Assignment
Please output every record exactly, keeping each line as it is.

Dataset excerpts
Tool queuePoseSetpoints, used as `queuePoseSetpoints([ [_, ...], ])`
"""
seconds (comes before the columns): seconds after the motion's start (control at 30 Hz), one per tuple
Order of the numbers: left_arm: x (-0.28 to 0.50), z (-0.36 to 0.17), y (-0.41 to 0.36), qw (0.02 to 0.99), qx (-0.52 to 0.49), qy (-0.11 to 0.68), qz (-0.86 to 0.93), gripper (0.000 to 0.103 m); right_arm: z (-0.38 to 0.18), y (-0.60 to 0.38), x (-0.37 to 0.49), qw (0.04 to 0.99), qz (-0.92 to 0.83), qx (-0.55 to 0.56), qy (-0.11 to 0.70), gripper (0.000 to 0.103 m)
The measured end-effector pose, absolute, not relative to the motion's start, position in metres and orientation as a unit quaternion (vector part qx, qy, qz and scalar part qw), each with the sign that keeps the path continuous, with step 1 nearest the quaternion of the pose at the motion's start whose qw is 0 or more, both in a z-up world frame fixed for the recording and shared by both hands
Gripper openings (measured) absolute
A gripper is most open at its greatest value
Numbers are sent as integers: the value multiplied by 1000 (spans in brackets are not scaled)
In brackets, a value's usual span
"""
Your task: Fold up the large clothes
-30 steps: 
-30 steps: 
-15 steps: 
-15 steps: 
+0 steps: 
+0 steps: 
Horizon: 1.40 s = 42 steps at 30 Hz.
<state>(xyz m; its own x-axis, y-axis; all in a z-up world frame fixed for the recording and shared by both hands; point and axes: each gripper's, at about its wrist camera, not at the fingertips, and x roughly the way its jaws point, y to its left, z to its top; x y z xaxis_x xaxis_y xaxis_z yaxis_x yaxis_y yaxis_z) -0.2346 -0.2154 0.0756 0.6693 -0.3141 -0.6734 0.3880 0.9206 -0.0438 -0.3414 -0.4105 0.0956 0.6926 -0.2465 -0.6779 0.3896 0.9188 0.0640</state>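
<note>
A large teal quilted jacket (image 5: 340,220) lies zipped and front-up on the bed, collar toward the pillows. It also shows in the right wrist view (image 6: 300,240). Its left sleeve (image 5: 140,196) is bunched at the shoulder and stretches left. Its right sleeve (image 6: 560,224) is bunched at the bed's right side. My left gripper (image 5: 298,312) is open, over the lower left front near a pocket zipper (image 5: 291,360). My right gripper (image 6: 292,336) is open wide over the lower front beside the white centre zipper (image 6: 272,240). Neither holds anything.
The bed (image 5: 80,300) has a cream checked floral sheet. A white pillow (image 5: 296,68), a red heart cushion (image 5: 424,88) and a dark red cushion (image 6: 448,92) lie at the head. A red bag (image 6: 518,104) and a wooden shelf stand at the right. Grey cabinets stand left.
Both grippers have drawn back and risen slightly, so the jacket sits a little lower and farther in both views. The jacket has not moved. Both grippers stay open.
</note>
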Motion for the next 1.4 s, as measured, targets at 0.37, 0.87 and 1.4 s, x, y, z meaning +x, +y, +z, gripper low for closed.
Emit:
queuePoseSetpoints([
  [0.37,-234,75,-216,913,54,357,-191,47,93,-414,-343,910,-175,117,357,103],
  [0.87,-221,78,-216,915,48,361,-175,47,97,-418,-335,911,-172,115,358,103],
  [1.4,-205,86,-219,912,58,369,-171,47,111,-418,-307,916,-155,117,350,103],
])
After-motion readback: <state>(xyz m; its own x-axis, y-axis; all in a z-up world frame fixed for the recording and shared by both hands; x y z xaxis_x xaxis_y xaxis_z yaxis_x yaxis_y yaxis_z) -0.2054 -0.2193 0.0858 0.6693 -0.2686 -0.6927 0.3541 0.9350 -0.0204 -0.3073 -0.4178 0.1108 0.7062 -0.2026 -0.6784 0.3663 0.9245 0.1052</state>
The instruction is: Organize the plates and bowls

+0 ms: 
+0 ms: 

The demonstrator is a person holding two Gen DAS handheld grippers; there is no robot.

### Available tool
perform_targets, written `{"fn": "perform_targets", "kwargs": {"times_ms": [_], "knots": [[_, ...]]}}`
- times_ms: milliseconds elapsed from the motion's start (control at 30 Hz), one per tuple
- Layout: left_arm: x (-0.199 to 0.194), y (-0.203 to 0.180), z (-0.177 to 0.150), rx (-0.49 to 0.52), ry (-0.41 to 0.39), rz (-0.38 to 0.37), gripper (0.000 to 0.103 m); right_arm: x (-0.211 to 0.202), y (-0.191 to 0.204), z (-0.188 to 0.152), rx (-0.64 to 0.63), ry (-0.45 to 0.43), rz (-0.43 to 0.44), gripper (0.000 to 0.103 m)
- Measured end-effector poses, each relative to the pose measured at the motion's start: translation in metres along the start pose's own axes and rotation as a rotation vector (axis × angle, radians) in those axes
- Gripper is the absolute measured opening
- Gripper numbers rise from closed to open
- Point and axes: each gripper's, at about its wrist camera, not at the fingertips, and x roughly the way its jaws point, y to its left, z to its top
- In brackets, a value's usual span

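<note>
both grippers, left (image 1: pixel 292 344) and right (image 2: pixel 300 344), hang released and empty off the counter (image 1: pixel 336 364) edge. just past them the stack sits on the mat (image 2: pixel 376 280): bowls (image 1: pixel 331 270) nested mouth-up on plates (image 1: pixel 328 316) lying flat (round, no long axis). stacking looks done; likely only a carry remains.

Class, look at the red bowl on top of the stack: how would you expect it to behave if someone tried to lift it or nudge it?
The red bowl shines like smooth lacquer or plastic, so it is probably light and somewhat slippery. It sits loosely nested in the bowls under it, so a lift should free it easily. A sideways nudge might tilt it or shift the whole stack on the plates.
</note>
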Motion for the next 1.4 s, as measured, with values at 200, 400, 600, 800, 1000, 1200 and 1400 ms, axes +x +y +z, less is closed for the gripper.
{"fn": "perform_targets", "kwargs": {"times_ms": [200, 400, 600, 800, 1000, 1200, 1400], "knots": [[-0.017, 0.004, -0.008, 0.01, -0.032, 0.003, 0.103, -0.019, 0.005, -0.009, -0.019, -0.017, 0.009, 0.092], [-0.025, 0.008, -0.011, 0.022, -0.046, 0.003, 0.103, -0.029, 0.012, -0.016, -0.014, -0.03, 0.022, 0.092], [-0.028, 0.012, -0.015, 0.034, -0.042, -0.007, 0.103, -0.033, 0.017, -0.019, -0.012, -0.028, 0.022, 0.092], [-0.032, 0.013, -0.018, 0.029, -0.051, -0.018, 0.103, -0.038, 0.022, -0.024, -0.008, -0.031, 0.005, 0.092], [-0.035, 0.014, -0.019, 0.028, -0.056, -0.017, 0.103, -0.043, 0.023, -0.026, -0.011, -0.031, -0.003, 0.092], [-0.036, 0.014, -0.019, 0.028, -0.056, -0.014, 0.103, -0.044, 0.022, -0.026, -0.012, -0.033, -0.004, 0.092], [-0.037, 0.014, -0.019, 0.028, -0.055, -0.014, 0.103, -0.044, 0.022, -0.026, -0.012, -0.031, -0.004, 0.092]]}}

Answer to the exercise
Tool queuePoseSetpoints, used as `queuePoseSetpoints([ [_, ...], ])`
"""
seconds (comes before the columns): seconds after the motion's start (control at 30 Hz), one per tuple
Order of the numbers: left_arm: x (-0.28 to 0.50), z (-0.36 to 0.17), y (-0.41 to 0.36), qw (0.02 to 0.99), qx (-0.52 to 0.49), qy (-0.11 to 0.68), qz (-0.86 to 0.93), gripper (0.000 to 0.103 m); right_arm: z (-0.38 to 0.18), y (-0.60 to 0.38), x (-0.37 to 0.49), qw (0.04 to 0.99), qz (-0.92 to 0.83), qx (-0.55 to 0.56), qy (-0.11 to 0.70), gripper (0.000 to 0.103 m)
The measured end-effector pose, absolute, not relative to the motion's start, position in metres and orientation as a unit quaternion (vector part qx, qy, qz and scalar part qw), each with the sign that keeps the path continuous, with step 1 nearest the quaternion of the pose at the motion's start whose qw is 0 or more, both in a z-up world frame fixed for the recording and shared by both hands
Gripper openings (measured) absolute
A gripper is most open at its greatest value
Numbers are sent as integers: the value multiplied by 1000 (spans in brackets are not scaled)
In brackets, a value's usual span
"""
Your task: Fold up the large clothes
-30 steps: 
-30 steps: 
-15 steps: 
-15 steps: 
+0 steps: 
+0 steps: 
Horizon: 1.40 s = 42 steps at 30 Hz.
<state>(xyz m; its own x-axis, y-axis; all in a z-up world frame fixed for the recording and shared by both hands; point and axes: each gripper's, at about its wrist camera, not at the fingertips, and x roughly the way its jaws point, y to its left, z to its top; x y z xaxis_x xaxis_y xaxis_z yaxis_x yaxis_y yaxis_z) -0.2346 -0.2154 0.0756 0.6693 -0.3141 -0.6734 0.3880 0.9206 -0.0438 -0.3414 -0.4105 0.0956 0.6926 -0.2465 -0.6779 0.3896 0.9188 0.0640</state>
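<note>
A large teal quilted jacket (image 5: 340,220) lies zipped and front-up on the bed, collar toward the pillows. It also shows in the right wrist view (image 6: 300,240). Its left sleeve (image 5: 140,196) is bunched at the shoulder and stretches left. Its right sleeve (image 6: 560,224) is bunched at the bed's right side. My left gripper (image 5: 298,312) is open, over the lower left front near a pocket zipper (image 5: 291,360). My right gripper (image 6: 292,336) is open wide over the lower front beside the white centre zipper (image 6: 272,240). Neither holds anything.
The bed (image 5: 80,300) has a cream checked floral sheet. A white pillow (image 5: 296,68), a red heart cushion (image 5: 424,88) and a dark red cushion (image 6: 448,92) lie at the head. A red bag (image 6: 518,104) and a wooden shelf stand at the right. Grey cabinets stand left.
Both grippers have drawn back and risen slightly, so the jacket sits a little lower and farther in both views. The jacket has not moved. Both grippers stay open.
</note>
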Motion for the next 1.4 s, as measured, targets at 0.37, 0.87 and 1.4 s, x, y, z meaning +x, +y, +z, gripper low for closed.
Emit:
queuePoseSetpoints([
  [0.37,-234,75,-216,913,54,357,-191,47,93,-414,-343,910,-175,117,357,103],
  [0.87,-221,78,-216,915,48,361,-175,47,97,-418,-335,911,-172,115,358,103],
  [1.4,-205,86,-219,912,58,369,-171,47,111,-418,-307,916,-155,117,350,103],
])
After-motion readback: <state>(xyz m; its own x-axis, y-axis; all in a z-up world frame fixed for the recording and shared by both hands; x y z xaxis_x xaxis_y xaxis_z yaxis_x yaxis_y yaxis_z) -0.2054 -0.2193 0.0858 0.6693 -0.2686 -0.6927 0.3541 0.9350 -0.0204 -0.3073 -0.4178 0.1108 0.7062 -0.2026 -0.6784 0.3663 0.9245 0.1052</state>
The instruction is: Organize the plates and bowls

+0 ms: 
+0 ms: 

The demonstrator is a person holding two Gen DAS handheld grippers; there is no robot.

### Available tool
perform_targets, written `{"fn": "perform_targets", "kwargs": {"times_ms": [_], "knots": [[_, ...]]}}`
- times_ms: milliseconds elapsed from the motion's start (control at 30 Hz), one per tuple
- Layout: left_arm: x (-0.199 to 0.194), y (-0.203 to 0.180), z (-0.177 to 0.150), rx (-0.49 to 0.52), ry (-0.41 to 0.39), rz (-0.38 to 0.37), gripper (0.000 to 0.103 m); right_arm: x (-0.211 to 0.202), y (-0.191 to 0.204), z (-0.188 to 0.152), rx (-0.64 to 0.63), ry (-0.45 to 0.43), rz (-0.43 to 0.44), gripper (0.000 to 0.103 m)
- Measured end-effector poses, each relative to the pose measured at the motion's start: translation in metres along the start pose's own axes and rotation as a rotation vector (axis × angle, radians) in those axes
- Gripper is the absolute measured opening
- Gripper numbers rise from closed to open
- Point and axes: each gripper's, at about its wrist camera, not at the fingertips, and x roughly the way its jaws point, y to its left, z to its top
- In brackets, a value's usual span

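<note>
both grippers, left (image 1: pixel 292 344) and right (image 2: pixel 300 344), hang released and empty off the counter (image 1: pixel 336 364) edge. just past them the stack sits on the mat (image 2: pixel 376 280): bowls (image 1: pixel 331 270) nested mouth-up on plates (image 1: pixel 328 316) lying flat (round, no long axis). stacking looks done; likely only a carry remains.

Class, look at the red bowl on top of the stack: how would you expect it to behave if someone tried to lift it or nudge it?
The red bowl shines like smooth lacquer or plastic, so it is probably light and somewhat slippery. It sits loosely nested in the bowls under it, so a lift should free it easily. A sideways nudge might tilt it or shift the whole stack on the plates.
</note>
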Motion for the next 1.4 s, as measured, with values at 200, 400, 600, 800, 1000, 1200 and 1400 ms, axes +x +y +z, less is closed for the gripper.
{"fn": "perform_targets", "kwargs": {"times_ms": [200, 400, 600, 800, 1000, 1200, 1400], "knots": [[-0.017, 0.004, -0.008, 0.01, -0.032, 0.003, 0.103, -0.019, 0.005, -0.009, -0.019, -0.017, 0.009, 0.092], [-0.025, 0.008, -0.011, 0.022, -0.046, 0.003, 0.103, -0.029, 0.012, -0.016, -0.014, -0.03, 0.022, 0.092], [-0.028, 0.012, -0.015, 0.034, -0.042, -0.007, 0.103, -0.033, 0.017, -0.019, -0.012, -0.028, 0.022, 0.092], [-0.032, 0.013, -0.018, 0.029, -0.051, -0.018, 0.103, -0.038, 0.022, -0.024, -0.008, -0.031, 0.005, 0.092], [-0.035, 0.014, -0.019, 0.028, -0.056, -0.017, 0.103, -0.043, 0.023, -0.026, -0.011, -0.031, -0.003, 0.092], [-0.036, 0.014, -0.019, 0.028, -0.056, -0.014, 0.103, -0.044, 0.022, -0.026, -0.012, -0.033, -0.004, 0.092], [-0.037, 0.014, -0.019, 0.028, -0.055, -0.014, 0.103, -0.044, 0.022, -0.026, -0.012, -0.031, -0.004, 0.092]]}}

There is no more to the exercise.